Experimenting with System.IO.Pipelines for high performance audio

Audio pipelines

In audio programming, you often need to rapidly process buffers of audio. When you record audio, several times a second a new buffer of audio is presented that is usually saved to a file or injected into an audio processing pipeline. And when you play audio, several times a second you are pulling audio out of an audio processing pipeline to provide new buffers to the soundcard.

There are some scenarios in which both happen at the same time. You are receiving audio, either by capturing it from a soundcard input, or by receiving it over the network (e.g. in an online voice chat), and placing that audio into an audio processing pipeline. But at the same time you are playing audio, reading it out of the pipeline.

This requires a high-performance pipeline to avoid glitches or dropouts in audio, and in NAudio, BufferedWaveProvider provides this functionality. This is backed by a circular memory buffer (to avoid memory allocations - an important consideration for high performance code), and is thread-safe, meaning that it can be safely read from and written to on different threads.

System.IO.Pipelines.Pipe

BufferedWaveProvider has worked well for many years, but I was very interested to see that the new System.IO.Pipelines.Pipe class solves a very similar problem. It's intended for situations where you need to efficiently parse or process data while it is being received, and is especially useful when one thread is writing to the pipe, and another thread is reading, and the reading thread might need pause and wait for more data to be written to the pipe before it can continue.

The new Pipe class lets you work with Span<T>, which I've written about before from an audio processing perspective - it offers a very efficient way of working with memory, helping you to reduce allocations and copies.

Let's see how to work with a Pipe.

Writing to a Pipe

Let's start by creating a new Pipe and get hold of it's PipeWriter which we can use for writing. The Pipe constructor does have some configuration options to fine-tune exactly how it works, but I'm just using the defaults here.

var pipe = new Pipe();
var writer = pipe.Writer;

Now, whenever we get some new audio date, we can write it into the pipe by calling WriteAsync. Here I'm just filling a byte array with random data, but normally you'd be writing the audio buffer received from the soundcard or over the network.
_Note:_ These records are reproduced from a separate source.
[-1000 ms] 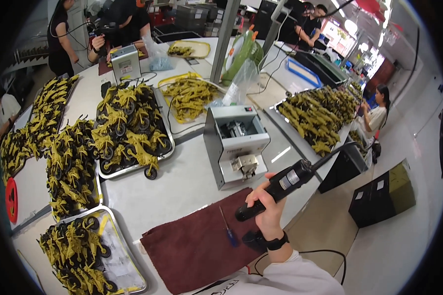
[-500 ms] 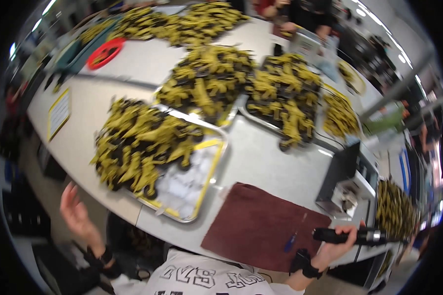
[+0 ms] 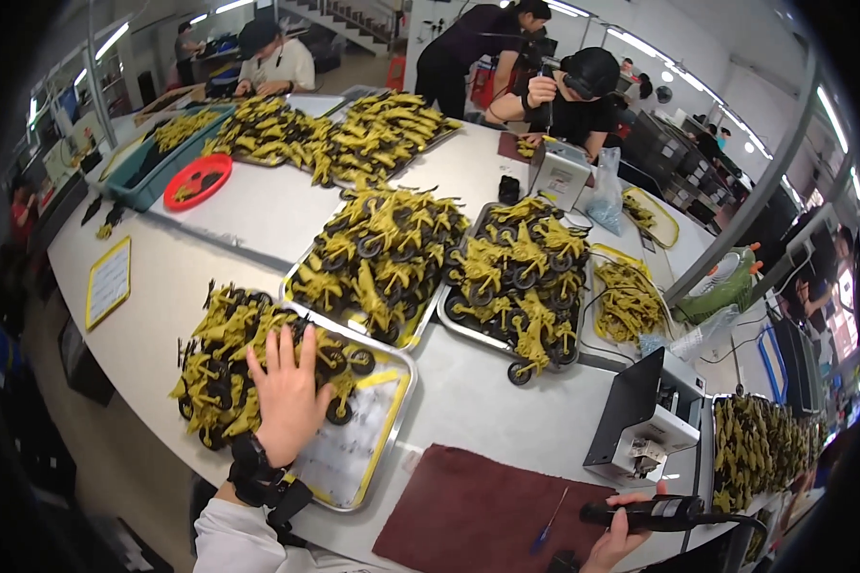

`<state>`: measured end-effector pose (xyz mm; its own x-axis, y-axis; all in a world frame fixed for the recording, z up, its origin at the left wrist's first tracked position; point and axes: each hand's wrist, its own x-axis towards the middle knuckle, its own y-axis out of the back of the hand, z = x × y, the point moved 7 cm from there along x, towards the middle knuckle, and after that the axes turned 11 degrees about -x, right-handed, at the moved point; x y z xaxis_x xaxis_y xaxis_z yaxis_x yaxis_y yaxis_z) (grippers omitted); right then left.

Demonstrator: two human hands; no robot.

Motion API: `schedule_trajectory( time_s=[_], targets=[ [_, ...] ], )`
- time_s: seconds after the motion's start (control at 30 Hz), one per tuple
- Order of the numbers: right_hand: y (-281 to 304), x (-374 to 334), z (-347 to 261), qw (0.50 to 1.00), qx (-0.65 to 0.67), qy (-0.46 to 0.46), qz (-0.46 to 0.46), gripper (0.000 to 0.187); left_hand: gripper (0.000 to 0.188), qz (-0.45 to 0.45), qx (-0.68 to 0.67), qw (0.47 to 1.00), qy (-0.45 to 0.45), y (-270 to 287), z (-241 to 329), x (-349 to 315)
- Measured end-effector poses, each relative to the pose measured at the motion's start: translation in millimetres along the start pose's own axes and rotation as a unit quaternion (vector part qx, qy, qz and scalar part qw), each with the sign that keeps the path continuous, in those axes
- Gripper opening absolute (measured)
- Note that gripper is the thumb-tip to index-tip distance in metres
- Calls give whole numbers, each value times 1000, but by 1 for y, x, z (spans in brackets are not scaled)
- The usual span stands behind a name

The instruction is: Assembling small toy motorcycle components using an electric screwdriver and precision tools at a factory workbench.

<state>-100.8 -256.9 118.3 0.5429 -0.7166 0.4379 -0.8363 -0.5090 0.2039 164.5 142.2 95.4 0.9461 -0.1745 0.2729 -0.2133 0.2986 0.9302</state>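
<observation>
My left hand [image 3: 291, 401] lies spread over a heap of yellow toy motorcycles [image 3: 222, 358] with black wheels, its fingers stretched out and apart. The heap fills the left part of a metal tray [image 3: 392, 449]; whether my fingertips touch it or hover just above is hard to tell. At the lower right, my right hand [image 3: 619, 540] is wrapped round a black corded electric screwdriver [image 3: 661, 514], held roughly level. Beneath and left of it, a small screwdriver [image 3: 545, 535] with a blue handle rests on a maroon cloth [image 3: 459, 506].
Two more heaped trays, one with motorcycles [image 3: 373, 263] and one beside it [image 3: 521, 277], stand beyond. A machine with a black panel [image 3: 626, 415] is at the right, near a tray of yellow parts [image 3: 755, 449]. A red dish [image 3: 198, 196] sits far left. Several people work across the table.
My left hand has moved from off the table's left edge forward and right onto the motorcycle heap. The view has tilted up. The electric screwdriver remains in my right hand.
</observation>
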Motion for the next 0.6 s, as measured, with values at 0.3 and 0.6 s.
schedule_trajectory(
  time_s=[0.3, 0.6],
  targets=[
    [5, 4, 23, 996, 2, -19, 86, 71, 67, 74, -72, 993, -64, -3, -11, 29],
    [-3, 9, 24, 996, 33, -52, 60, 74, 67, 90, -97, 990, -49, -1, -13, 33]
  ],
)
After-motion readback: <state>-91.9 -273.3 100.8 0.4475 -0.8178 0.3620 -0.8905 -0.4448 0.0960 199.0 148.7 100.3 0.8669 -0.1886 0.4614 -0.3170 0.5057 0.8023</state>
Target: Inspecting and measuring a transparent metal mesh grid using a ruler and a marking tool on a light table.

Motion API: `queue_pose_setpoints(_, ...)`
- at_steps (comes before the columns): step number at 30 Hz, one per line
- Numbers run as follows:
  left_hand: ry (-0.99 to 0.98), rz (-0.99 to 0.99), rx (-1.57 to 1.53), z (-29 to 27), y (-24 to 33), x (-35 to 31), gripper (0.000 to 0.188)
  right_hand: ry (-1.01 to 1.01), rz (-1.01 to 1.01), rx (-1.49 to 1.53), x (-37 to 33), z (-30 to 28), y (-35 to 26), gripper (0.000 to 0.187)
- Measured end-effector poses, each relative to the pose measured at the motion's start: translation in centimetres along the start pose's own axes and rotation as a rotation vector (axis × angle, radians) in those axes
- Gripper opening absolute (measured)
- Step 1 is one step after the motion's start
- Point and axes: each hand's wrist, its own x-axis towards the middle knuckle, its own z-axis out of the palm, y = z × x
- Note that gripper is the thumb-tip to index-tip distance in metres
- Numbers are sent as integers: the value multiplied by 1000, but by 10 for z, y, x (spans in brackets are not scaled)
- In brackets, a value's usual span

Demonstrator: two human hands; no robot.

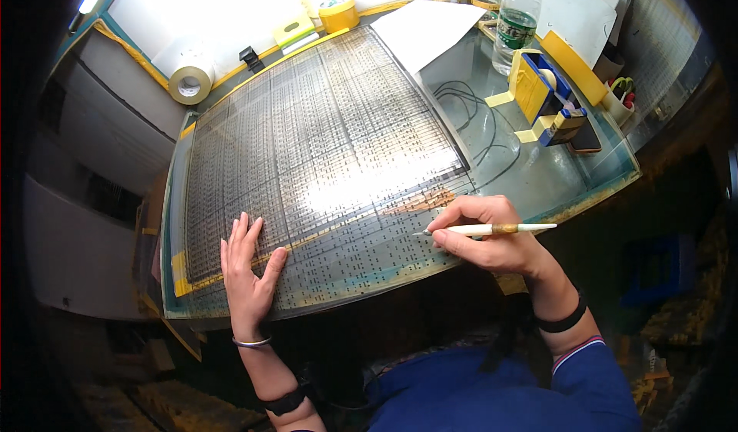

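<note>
A large clear film sheet [254,147] covered with rows of small dark marks lies on a glass-topped table [477,71]. My left hand [252,278] rests flat on its near left part, fingers stretched and holding nothing. In my right hand [488,236] is a slim white pen-like tool [530,227] with a tan wrapped band. Its fine pale tip meets or hovers just over the near right part of the marked area; I cannot tell which. Whether the tip is a blade or a nib is too small to make out.
A paper sheet [430,32] overlaps the far right of the film. To the right stand a plastic bottle [516,28], a blue and yellow tape dispenser [530,86] and a dark cable [484,121]. A tape roll [190,85], black clip [250,58] and yellow tub [338,17] line the back.
</note>
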Motion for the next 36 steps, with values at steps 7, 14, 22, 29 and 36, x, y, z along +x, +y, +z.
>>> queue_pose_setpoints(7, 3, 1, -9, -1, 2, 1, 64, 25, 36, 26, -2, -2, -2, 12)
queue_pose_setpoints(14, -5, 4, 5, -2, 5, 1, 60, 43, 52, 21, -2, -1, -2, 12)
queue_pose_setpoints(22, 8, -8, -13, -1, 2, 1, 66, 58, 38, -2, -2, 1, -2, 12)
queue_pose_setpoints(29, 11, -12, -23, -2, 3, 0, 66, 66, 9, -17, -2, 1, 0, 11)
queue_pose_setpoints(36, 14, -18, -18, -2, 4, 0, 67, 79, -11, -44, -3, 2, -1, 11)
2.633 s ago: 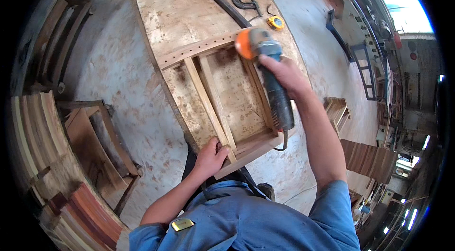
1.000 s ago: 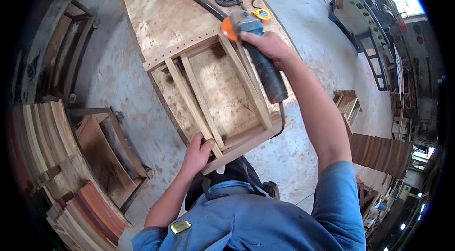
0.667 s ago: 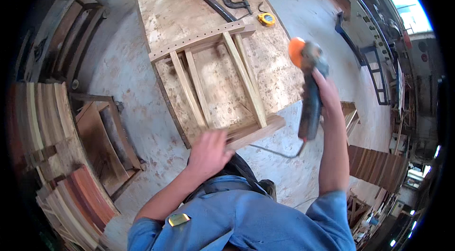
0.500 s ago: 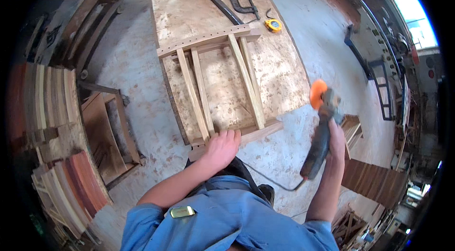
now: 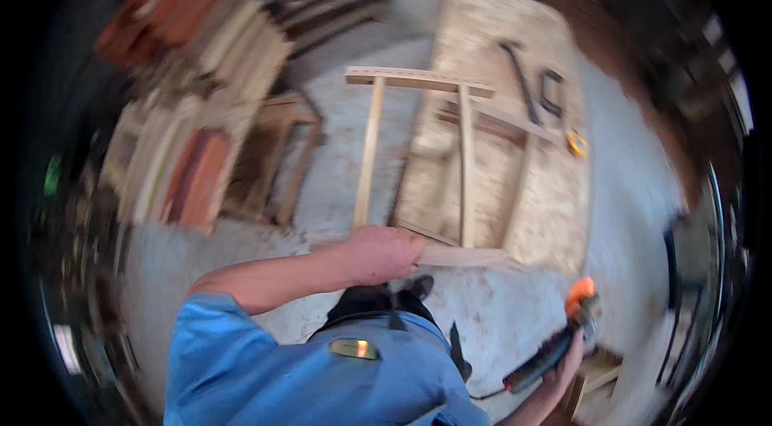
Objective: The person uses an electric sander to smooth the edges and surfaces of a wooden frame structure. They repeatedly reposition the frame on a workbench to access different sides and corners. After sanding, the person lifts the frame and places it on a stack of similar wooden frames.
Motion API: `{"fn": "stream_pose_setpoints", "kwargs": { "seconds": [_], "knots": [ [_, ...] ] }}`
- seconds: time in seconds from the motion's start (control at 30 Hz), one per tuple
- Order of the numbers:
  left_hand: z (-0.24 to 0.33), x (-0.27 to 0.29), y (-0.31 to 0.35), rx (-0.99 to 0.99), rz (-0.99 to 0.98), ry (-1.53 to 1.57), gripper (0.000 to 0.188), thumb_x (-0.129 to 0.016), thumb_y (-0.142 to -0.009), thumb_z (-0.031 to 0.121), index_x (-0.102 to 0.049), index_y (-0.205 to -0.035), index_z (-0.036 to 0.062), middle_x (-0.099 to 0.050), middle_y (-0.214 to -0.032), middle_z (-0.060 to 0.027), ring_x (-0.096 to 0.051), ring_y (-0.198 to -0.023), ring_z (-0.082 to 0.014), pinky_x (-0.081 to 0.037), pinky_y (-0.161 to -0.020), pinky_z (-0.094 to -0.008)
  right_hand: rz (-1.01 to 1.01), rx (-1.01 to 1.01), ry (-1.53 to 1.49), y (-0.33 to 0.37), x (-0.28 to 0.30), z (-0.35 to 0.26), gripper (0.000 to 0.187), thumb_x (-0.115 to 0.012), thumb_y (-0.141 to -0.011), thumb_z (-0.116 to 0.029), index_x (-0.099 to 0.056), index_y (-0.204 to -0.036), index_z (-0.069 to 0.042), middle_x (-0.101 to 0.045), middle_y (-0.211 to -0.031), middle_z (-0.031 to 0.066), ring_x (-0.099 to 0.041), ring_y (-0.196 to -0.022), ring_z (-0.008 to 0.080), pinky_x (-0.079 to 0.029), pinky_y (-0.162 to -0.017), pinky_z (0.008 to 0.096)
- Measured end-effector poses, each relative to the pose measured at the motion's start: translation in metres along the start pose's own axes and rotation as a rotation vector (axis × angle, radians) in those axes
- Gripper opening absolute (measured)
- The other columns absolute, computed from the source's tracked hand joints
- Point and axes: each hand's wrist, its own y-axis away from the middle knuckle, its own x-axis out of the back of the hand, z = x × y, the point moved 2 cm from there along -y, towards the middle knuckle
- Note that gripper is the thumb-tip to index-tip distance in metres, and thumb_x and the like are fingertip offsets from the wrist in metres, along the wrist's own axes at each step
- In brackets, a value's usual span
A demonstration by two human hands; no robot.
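Note:
My left hand [image 5: 379, 256] is closed round the near rail of a light wooden frame [image 5: 466, 165]. The frame has two slats and a far rail with a row of small holes. It hangs partly beyond the left edge of the plywood tabletop [image 5: 556, 221]. A second wooden frame [image 5: 521, 185], blurred, lies on the plywood under and to the right of it. Down at the right, my right hand [image 5: 569, 360] grips an angle grinder [image 5: 537, 362] by its dark body. The grinder's orange disc points away from me, and its cord trails from the near end.
A hammer [image 5: 523, 84], a C-clamp [image 5: 552, 93] and a yellow tape measure [image 5: 576, 144] lie at the tabletop's far right. Stacked boards [image 5: 173, 161] and a brown wooden frame [image 5: 277, 161] stand at the left. A wooden piece [image 5: 597, 378] sits beside my right hand.
My left hand has moved one frame leftward off the other, past the tabletop's edge. The view has turned left. The grinder now sits lower in view, still in my right hand.

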Motion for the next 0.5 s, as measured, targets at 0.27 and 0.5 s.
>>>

// just for demo purposes - get some random data to add to our pipe
var r = new Random();
var buffer = new byte[1024];
r.NextBytes(buffer);

// write it to the pipe
await writer.WriteAsync(buffer);

We can keep writing to the pipe without anything reading from it, but after a certain (configurable) threshold it will pause while trying to write.

Reading from a Pipe

Now, we can read from the pipe on another thread, and the nice thing about a pipe model is that read sizes do not have to match write sizes. This is very helpful in dealing with audio, as often you want to read a number of samples that is a power of 2, to simplify passing audio through algorithms like a Fast Fourier Transform (FFT), but the audio is not typically arriving in the correct buffer sizes.

Reading is simply a matter of calling ReadAsync which returns a ReadResult containing a Buffer property. The Buffer is not actually a Span<T> like you might expect. Instead it's a ReadOnlySequence<byte>, which is because the data returned might actually be backed by more than one non-contiguous block of memory. There are a variety of ways to access the data in the sequence - you can enumerate through it as a sequence of ReadOnlyMemory<T>, or you can slice it and copy it into a byte array or Span as I show below:

var res = await pipe.Reader.ReadAsync();
// to slice the returned buffer
var slice = res.Buffer.Slice(startPos, length);
// to copy the returned buffer into a byte array / span:
slice.CopyTo(buffer);

Just because you read from the pipe, doesn't mean the read position has advanced yet, so you need to explicitly call AdvanceTo to move forward in the pipe. This can be a bit confusing as you can specify two positions here - the "consumed" position, which indicates the end position of the data you've actually consumed and don't want to see again, and the "examined" position which is how far you have looked. This is relevant if you are parsing data, and the end of the buffer might contain an incomplete data structure that you want to wait for more data to be available before continuing to parse.

To indicate that we've consumed everything we read from the pipe, we can just do this:

pipe.Reader.AdvanceTo(res.Buffer.End);

Or in the case of audio, where I want to read in certain block sizes (BlockSize in my example), then I'd work through as many blocks as are available, and then tell the pipe that I've consumed up to the start of the first incomplete block, but I've examined everything.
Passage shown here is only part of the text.